Do you have any experience in business at all?
How old are you, what are you currently doing for work?
Are there alot of shops already in your area?
Do you have any cash forecasts?
Will you be requiring a cash injection/loan? If so, where will you get this?
Are your "contacts" only really interested in making money themselves?


At bare minimum you will need someone to do all of your paperwork, or a good spellchecker.


Karl


----------



## hildred (Apr 11, 2011)

i have all the planing set out and spellings not my best subject im 19 years old and have picked up knollage of reps since i was 14 and still read up on them nearley evrey day and the cash floas not a problam and also they are 3 shops in my eria but they are 2 of them withc are pets at home and also jolly pets and halifax reptials


----------



## Shellsfeathers&fur (Jan 18, 2009)

There is a thread in Other Pets regarding a user's wish to open a petshop.

There are a lot of useful tips and advice so its well worth you taking a look.

Basically, you will need a bottomless pit of money amongst other things.

A spellchecker would be a good idea because if you are taking documents to a backer for finance I think this might well deter them from giving you a loan.


----------



## andy2086 (Dec 26, 2008)

Best of look if you're serious about opening a shop in Halifax, it's about time we had a decent one :2thumb:. I go to Leeds for my supplies.

I've seen a few come & go and, as already said, you'll need* VERY* deep pockets to keep it going.


----------



## Ssthisto (Aug 31, 2006)

KarlW said:


> Do you have any experience in business at all?
> How old are you, what are you currently doing for work?
> Are there alot of shops already in your area?
> Do you have any cash forecasts?
> ...


I will second these questions.

1. How much work have you done in retail shops?
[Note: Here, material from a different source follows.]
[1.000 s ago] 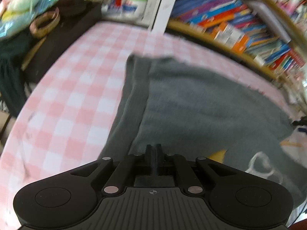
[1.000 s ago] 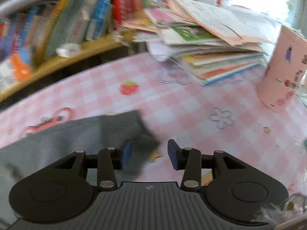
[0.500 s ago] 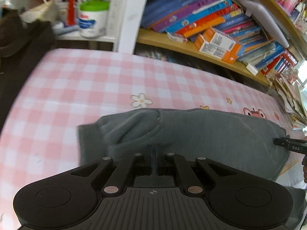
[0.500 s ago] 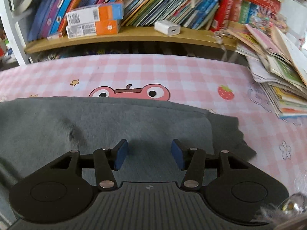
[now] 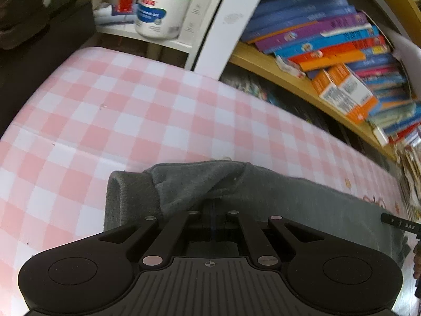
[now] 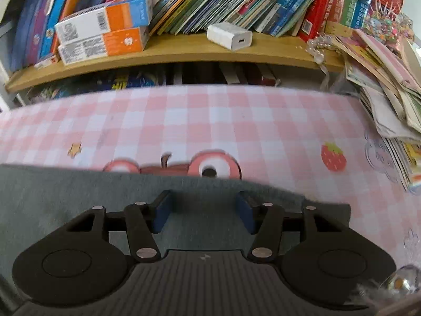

Do you have any experience in working or managing a retail shop of any description? If you don't... please GET that experience (ideally a small shop like a corner shop) before you invest in a reptile shop.
2. I have seen more than one dedicated reptile shop in the Halifax area shut down. Wasn't but a couple of weeks ago that I was walking past the building with Halifax Reptiles signage... and posters in the window saying the building has been repossessed. If Halifax Reptiles has moved, I'd be interested in knowing where to!
3. Deep pockets is a must - although you might be able to open a dry-goods-only shop for less than £10K if you're lucky, if you intend to stock reptiles, plan on three to four times that much.
4. Got a good accountant? If your mathematics skill is as good as your skill with English, you'll NEED one.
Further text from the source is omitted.